Work instructions -> Reproduce the data that follows precisely.

Recorded information ->
::::::::

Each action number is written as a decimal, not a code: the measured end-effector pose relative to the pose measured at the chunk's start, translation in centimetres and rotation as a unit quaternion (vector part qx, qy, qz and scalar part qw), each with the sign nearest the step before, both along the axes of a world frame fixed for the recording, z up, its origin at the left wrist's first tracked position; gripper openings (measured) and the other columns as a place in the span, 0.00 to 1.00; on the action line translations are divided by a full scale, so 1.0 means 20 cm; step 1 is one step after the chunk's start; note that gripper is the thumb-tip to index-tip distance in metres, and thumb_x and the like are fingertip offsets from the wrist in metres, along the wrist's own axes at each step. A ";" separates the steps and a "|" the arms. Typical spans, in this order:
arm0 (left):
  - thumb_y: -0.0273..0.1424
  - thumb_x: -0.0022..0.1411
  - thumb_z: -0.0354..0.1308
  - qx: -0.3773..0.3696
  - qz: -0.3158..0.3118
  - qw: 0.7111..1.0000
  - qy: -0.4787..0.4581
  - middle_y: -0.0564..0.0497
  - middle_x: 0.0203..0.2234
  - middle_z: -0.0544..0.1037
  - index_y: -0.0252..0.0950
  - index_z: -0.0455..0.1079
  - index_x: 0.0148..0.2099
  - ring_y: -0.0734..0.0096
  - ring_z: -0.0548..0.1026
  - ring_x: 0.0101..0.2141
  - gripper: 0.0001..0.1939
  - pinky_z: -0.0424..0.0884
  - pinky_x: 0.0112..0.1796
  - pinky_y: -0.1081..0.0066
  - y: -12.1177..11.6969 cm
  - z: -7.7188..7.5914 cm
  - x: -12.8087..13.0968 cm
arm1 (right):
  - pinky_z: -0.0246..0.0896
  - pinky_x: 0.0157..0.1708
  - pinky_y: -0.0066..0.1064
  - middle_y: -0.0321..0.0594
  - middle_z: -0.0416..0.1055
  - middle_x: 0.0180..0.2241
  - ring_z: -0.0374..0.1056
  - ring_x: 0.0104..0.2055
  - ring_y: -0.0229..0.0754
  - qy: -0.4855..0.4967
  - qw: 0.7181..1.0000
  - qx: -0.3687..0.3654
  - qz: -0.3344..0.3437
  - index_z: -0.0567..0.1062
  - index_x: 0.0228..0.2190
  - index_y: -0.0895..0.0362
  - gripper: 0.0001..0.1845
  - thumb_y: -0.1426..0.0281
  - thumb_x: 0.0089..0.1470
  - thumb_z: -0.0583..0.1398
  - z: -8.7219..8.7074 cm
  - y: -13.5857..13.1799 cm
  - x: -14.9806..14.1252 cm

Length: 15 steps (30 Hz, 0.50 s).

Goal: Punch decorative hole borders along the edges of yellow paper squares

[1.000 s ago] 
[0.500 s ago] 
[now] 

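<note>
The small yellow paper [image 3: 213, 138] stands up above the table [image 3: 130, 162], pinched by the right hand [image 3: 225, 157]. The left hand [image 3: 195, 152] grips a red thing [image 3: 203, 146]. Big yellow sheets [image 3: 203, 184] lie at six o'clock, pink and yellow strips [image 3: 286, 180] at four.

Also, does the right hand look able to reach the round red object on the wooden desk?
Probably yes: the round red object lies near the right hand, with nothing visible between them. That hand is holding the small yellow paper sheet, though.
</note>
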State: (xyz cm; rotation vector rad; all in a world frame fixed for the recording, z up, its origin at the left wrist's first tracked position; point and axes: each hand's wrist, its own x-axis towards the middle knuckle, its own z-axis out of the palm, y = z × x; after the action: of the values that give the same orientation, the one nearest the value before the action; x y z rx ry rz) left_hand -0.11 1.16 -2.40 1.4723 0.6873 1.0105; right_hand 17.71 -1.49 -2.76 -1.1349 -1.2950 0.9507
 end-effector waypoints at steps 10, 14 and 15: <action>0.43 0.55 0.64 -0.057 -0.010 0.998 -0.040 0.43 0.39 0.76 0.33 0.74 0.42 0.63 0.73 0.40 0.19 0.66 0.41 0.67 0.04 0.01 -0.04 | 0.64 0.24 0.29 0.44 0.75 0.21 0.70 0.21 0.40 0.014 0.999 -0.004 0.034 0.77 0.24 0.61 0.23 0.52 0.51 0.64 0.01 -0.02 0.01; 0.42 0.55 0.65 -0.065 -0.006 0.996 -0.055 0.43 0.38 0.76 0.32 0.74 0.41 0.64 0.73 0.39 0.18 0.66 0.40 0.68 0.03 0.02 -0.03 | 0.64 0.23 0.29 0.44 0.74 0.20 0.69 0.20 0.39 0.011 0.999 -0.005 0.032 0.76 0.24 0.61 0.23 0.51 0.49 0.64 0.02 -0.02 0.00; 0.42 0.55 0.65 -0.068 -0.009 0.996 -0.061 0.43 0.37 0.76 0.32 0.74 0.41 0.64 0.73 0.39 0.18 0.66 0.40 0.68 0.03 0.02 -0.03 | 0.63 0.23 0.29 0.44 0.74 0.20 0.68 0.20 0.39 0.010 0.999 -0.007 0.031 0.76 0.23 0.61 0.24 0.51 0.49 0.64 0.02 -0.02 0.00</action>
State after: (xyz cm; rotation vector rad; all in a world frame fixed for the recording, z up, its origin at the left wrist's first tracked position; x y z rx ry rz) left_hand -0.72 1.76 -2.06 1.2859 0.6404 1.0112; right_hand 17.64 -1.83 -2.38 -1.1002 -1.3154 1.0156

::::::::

Output of the exercise ->
Each action number is written as a decimal, not a code: the measured end-effector pose relative to the pose measured at the chunk's start, translation in centimetres and rotation as a unit quaternion (vector part qx, qy, qz and scalar part qw), each with the sign nearest the step before, both along the axes of a world frame fixed for the recording, z up, its origin at the left wrist's first tracked position; gripper openings (measured) and the other columns as a place in the span, 0.00 to 1.00; on the action line translations are divided by a full scale, so 1.0 means 20 cm; step 1 is one step after the chunk's start; note that gripper is the thumb-tip to index-tip distance in metres, and thumb_x and the like are fingertip offsets from the wrist in metres, along the wrist's own axes at each step. A ";" separates the steps and a "|" the arms. Typical spans, in this order:
arm0 (left):
  - thumb_y: -0.0273..0.1424
  - thumb_x: -0.0022..0.1411
  - thumb_z: -0.0354..0.1308
  - qx: -0.3773..0.3696
  - qz: -0.3158..0.3118
  - qw: 0.7111..1.0000
  - qy: -0.4787..0.4581
  - middle_y: -0.0564..0.0497
  - middle_x: 0.0203..0.2234
  - middle_z: -0.0544..0.1037
  - index_y: -0.0252..0.0950
  - index_z: -0.0455..0.1079
  - index_x: 0.0148..0.2099
  - ring_y: -0.0734..0.0096
  - ring_z: -0.0548..0.1026
  - ring_x: 0.0101..0.2141
  - gripper: 0.0001..0.1939
  - pinky_z: -0.0424..0.0884
  - pinky_x: 0.0112..0.1796
  - pinky_y: -0.1081..0.0066
  - y: -12.1177..11.6969 cm
  - z: -7.7188..7.5914 cm
  - x: -12.8087..13.0968 cm
arm1 (right):
  - pinky_z: -0.0246..0.0896
  - pinky_x: 0.0157..0.1708
  - pinky_y: -0.0066..0.1064
  - middle_y: -0.0321..0.0594
  - middle_z: -0.0416..0.1055
  - middle_x: 0.0180..0.2241
  - ring_z: -0.0374..0.1056
  - ring_x: 0.0104..0.2055
  - ring_y: -0.0229..0.0754
  - qy: -0.4855..0.4967
  - qw: 0.7181..1.0000
  - qx: -0.3687..0.3654
  - qz: -0.3344..0.3437
  - index_z: -0.0567..0.1062
  - index_x: 0.0228..0.2190
  - index_y: -0.0895..0.0362
  - gripper: 0.0001..0.1845
  - thumb_y: -0.1426..0.0281
  - thumb_x: 0.0089..0.1470
  - thumb_z: -0.0583..0.1398
  - z: -8.7219..8.7074 cm
  - y: -13.5857..13.1799 cm
  - x: -14.9806..14.1252 cm

Length: 15 steps (30 Hz, 0.50 s).

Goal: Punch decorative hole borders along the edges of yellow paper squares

[1.000 s ago] 
[0.500 s ago] 
[now] 

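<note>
The small yellow paper [image 3: 213, 138] stands up above the table [image 3: 130, 162], pinched by the right hand [image 3: 225, 157]. The left hand [image 3: 195, 152] grips a red thing [image 3: 203, 146]. Big yellow sheets [image 3: 203, 184] lie at six o'clock, pink and yellow strips [image 3: 286, 180] at four.

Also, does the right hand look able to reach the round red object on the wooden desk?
Probably yes: the round red object lies near the right hand, with nothing visible between them. That hand is holding the small yellow paper sheet, though.
</note>
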State: (xyz cm; rotation vector rad; all in a world frame fixed for the recording, z up, its origin at the left wrist's first tracked position; point and axes: each hand's wrist, its own x-axis towards the middle knuckle, its own z-axis out of the palm, y = z × x; after the action: of the values that give the same orientation, the one nearest the value before the action; x y z rx ry rz) left_hand -0.11 1.16 -2.40 1.4723 0.6873 1.0105; right_hand 17.71 -1.49 -2.76 -1.1349 -1.2950 0.9507
 end-effector waypoints at steps 10, 14 and 15: <action>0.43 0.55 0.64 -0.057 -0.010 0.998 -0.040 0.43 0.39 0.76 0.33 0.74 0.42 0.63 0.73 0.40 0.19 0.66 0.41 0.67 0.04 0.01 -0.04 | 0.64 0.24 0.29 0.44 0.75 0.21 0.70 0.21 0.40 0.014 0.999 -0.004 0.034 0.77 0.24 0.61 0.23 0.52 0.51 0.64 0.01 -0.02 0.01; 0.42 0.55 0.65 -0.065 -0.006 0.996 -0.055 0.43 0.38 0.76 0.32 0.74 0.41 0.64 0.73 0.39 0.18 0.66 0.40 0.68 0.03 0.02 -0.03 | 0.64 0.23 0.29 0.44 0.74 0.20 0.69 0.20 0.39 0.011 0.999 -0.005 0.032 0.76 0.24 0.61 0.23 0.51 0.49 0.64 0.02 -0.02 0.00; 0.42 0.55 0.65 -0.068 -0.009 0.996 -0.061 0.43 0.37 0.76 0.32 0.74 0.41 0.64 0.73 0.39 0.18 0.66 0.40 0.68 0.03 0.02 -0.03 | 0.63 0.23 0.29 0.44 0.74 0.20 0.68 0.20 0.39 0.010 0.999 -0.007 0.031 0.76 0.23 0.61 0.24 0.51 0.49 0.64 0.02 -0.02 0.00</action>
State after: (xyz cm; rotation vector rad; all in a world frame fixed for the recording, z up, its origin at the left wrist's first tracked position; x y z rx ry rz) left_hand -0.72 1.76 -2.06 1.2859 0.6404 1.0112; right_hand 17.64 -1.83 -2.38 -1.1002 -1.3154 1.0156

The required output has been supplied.